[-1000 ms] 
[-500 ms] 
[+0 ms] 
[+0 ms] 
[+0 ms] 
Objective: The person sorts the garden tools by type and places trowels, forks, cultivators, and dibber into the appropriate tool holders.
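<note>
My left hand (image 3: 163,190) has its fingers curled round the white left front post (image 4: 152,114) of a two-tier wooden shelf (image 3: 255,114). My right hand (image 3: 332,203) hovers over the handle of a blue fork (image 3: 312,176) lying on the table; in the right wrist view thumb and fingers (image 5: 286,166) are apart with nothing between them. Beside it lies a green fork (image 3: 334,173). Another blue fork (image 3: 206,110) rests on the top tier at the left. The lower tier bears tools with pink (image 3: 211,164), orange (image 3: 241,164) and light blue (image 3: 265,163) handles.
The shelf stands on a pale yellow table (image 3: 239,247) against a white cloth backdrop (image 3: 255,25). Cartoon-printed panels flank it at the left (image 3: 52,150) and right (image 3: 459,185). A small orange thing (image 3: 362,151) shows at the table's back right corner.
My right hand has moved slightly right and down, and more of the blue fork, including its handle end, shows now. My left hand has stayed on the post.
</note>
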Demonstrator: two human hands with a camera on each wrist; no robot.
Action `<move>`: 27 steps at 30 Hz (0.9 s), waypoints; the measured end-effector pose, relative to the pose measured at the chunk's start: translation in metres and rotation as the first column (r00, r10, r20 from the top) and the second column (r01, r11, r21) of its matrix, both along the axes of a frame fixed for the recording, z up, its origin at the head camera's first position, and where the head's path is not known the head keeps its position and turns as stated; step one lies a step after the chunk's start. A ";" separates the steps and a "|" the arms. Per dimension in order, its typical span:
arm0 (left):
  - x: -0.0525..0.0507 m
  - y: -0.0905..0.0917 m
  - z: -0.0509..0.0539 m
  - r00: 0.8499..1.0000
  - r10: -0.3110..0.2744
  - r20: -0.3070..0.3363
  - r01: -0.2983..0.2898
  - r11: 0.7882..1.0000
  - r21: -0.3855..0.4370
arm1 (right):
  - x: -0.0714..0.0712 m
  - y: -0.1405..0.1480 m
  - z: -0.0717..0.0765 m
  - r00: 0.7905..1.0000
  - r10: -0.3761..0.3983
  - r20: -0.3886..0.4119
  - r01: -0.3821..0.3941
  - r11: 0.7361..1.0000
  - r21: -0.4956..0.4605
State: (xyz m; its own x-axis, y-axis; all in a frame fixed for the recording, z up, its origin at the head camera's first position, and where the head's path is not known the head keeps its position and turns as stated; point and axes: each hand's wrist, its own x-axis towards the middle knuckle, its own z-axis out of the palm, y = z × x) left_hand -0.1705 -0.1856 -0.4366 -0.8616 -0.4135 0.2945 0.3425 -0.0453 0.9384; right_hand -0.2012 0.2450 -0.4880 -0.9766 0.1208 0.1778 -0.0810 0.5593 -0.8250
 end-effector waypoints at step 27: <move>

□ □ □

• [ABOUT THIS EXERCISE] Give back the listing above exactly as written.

• [EXPECTED OUTPUT]
[-1000 ms] 
[-500 ms] 
[+0 ms] 
[+0 ms] 
[+0 ms] 
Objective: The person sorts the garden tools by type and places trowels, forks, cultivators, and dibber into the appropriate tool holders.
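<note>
My left hand (image 3: 163,190) has its fingers curled round the white left front post (image 4: 152,114) of a two-tier wooden shelf (image 3: 255,114). My right hand (image 3: 332,203) hovers over the handle of a blue fork (image 3: 312,176) lying on the table; in the right wrist view thumb and fingers (image 5: 286,166) are apart with nothing between them. Beside it lies a green fork (image 3: 334,173). Another blue fork (image 3: 206,110) rests on the top tier at the left. The lower tier bears tools with pink (image 3: 211,164), orange (image 3: 241,164) and light blue (image 3: 265,163) handles.
The shelf stands on a pale yellow table (image 3: 239,247) against a white cloth backdrop (image 3: 255,25). Cartoon-printed panels flank it at the left (image 3: 52,150) and right (image 3: 459,185). A small orange thing (image 3: 362,151) shows at the table's back right corner.
My right hand has moved slightly right and down, and more of the blue fork, including its handle end, shows now. My left hand has stayed on the post.
</note>
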Demonstrator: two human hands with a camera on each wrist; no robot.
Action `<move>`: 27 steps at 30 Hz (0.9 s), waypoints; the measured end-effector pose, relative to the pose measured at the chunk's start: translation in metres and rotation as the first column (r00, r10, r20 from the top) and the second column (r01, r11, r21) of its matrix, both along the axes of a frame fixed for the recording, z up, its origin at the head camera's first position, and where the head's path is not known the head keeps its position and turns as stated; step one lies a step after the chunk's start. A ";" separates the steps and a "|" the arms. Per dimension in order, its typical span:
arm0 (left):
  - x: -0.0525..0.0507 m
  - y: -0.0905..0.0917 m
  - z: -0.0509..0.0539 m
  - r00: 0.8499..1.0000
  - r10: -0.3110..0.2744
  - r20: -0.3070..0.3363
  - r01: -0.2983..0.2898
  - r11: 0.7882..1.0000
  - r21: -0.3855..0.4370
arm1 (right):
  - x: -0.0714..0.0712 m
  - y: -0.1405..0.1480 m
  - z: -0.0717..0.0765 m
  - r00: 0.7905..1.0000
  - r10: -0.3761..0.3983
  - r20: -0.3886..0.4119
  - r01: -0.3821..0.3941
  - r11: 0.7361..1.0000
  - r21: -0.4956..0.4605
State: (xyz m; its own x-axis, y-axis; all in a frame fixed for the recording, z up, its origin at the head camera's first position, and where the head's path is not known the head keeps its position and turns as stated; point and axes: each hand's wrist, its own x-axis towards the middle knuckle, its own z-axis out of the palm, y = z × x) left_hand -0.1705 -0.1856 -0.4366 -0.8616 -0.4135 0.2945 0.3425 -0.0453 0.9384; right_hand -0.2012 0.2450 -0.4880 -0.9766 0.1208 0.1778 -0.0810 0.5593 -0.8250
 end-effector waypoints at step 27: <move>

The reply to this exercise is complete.